Supermarket shares hammered as Tesco cuts dividend by 75%
Aug 29, 2014 at 7:52 am in General Trading by contrarianuk
Another RNS and another shock profits warning from Tesco sending its shares down 7% to below 230p. Sainsbury is also down 4.5% to 290p and Morrisons is down 3% to 180p. The supermarket sector as a whole has been battered in the last 12 months with tepid industry sales growth and the discounters such as Aldi and Lidl throwing a spanner in the works with significant share gains.
The departure of Tesco’s chief executive Philip Clarke was announced in July which coincided with another profit warning in July. His successor Dave Lewis will now start next week, one month earlier than expected.
Tesco said it had revised its outlook and now expected trading profit for 2014/15 to be in the range of £2.4 billion to £2.5 billion, compared with previous expectations of £2.8-3.0 billion. The big sting for income investors was the cut in the interim dividend at 1.16p, down 75%.
Earlier in the week, Kantar reported that sales in the three months to August 17 dropped 4% and Tesco’s share of the grocery market fell to 28.8% from 30.2% a year ago.
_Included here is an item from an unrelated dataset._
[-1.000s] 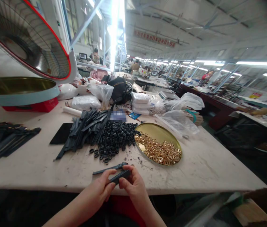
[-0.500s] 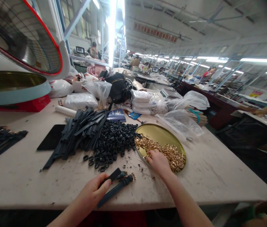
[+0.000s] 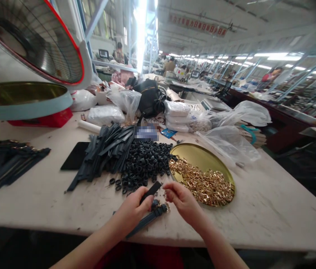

Dave Lewis will be reviewing every aspect of the group’s operations over the coming months and for now things are pretty bleak with the company being forced to cut capital spending by £400 million which will impact its store refurbishment programme. At least with the question of the dividend now firmly answered, Dave Lewis can focus on operational issues and perhaps focusing on fixing one or two things well rather than Philip Clarke’s try to fix everything at the same time management style which didn’t work. The supermarket sector is certainly in turmoil right now with no easy solutions as a result of the ongoing consumer behaviour shifts.